## WHAT IS BEING ASKED:
One range is to be output from the listing below, exactly as written: the line with "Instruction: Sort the" to the line with "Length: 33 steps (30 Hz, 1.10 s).", both kept.

=== Begin Enclosure ===

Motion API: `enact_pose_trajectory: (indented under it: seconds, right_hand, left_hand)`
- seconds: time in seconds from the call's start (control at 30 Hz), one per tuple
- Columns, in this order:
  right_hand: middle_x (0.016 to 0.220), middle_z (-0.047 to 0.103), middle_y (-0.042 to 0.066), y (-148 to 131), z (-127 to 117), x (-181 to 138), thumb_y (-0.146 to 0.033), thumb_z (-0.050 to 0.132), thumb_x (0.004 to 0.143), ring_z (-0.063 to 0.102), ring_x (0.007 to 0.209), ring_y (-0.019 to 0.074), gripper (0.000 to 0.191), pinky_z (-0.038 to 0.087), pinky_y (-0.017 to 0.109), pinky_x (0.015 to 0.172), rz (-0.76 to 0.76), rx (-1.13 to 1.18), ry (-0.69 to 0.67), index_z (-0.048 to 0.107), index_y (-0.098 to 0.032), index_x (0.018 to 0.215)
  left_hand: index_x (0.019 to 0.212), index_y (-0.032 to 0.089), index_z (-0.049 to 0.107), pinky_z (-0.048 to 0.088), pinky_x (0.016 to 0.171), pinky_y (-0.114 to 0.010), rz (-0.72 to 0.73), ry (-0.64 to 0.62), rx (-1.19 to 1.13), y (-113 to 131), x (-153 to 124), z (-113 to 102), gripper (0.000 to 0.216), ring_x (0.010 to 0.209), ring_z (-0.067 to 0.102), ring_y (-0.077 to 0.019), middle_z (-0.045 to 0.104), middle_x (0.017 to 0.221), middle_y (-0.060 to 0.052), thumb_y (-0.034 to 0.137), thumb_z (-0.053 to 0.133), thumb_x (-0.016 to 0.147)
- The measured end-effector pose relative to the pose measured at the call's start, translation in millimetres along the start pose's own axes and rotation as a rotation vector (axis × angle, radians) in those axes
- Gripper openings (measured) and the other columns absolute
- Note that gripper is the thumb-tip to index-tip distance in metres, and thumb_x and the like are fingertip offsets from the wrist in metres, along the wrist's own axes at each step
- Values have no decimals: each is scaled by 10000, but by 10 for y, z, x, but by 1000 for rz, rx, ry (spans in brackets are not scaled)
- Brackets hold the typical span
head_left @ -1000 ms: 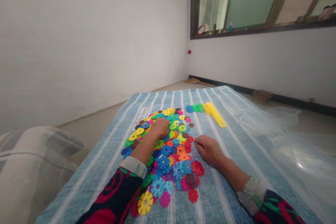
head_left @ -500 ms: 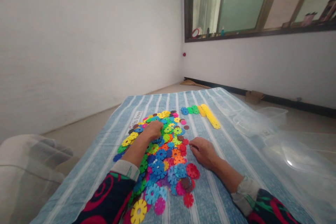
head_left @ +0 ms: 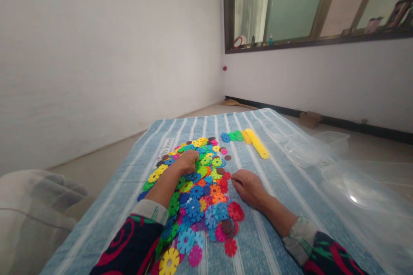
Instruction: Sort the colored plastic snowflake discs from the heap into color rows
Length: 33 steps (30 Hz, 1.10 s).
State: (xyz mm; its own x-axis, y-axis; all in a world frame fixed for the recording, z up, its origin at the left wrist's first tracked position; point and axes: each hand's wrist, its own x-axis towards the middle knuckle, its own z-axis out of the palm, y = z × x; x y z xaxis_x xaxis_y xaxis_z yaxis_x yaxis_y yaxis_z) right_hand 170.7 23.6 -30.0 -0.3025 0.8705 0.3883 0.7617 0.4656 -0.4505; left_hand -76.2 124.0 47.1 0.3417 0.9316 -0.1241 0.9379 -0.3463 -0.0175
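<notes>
A heap of colourful plastic snowflake discs (head_left: 195,210) lies spread over the striped cloth. My left hand (head_left: 187,163) reaches into the far part of the heap, its fingers curled down among green and blue discs. Whatever those fingertips grip is hidden. Just right of the heap, my right hand (head_left: 248,184) rests low over the cloth with fingers closed, their tips close to some red discs (head_left: 224,182); I cannot make out anything in them. Further back lies a row of yellow discs (head_left: 258,144), overlapping in a line, with green discs (head_left: 237,135) and a blue disc (head_left: 225,137) to its left.
Blue-and-white striped cloth (head_left: 258,240) covers the table. Clear plastic boxes (head_left: 364,206) stand along the right side. Pale fabric (head_left: 32,206) drapes over something at the lower left. A small cardboard box (head_left: 310,119) sits on the floor by the wall.
The view has shifted slightly. My left hand has moved very little among the discs, and my right hand stays beside the heap. The discs look unchanged.
</notes>
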Motion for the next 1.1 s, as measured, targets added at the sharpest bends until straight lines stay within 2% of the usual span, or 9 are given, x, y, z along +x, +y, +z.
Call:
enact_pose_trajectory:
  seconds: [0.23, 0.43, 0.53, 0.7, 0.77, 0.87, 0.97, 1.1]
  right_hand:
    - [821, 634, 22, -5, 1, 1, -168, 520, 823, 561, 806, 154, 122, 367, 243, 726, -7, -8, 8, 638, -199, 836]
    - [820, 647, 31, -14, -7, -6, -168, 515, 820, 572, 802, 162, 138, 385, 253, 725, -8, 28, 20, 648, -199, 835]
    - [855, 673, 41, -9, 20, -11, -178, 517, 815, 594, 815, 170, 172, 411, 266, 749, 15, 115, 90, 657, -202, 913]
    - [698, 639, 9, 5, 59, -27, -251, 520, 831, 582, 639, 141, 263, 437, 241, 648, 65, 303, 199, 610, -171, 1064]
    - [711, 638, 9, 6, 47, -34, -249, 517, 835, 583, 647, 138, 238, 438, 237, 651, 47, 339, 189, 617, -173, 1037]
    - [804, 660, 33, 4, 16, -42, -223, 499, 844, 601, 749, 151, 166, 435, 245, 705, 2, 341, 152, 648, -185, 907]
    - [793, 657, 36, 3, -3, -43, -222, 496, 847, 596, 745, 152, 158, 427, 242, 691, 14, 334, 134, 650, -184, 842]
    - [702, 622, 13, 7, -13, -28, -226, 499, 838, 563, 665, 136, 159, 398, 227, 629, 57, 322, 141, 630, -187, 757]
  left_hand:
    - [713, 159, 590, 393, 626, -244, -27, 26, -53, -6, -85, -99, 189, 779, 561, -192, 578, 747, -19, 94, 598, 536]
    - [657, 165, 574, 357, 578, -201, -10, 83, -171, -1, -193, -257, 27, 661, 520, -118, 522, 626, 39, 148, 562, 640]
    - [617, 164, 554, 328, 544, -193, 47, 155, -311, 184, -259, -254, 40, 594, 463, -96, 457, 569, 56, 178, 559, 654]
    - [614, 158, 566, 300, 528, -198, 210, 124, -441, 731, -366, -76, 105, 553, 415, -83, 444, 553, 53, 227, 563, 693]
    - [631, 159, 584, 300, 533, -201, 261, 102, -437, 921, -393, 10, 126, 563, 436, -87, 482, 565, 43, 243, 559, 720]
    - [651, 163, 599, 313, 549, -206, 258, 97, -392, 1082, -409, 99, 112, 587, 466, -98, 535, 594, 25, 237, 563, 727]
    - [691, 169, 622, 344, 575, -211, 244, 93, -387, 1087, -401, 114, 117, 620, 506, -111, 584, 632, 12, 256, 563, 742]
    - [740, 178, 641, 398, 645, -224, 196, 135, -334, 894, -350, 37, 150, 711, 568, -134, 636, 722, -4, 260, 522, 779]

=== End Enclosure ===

## SOLUTION TO THIS PROBLEM:
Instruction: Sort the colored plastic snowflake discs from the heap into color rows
Length: 33 steps (30 Hz, 1.10 s).

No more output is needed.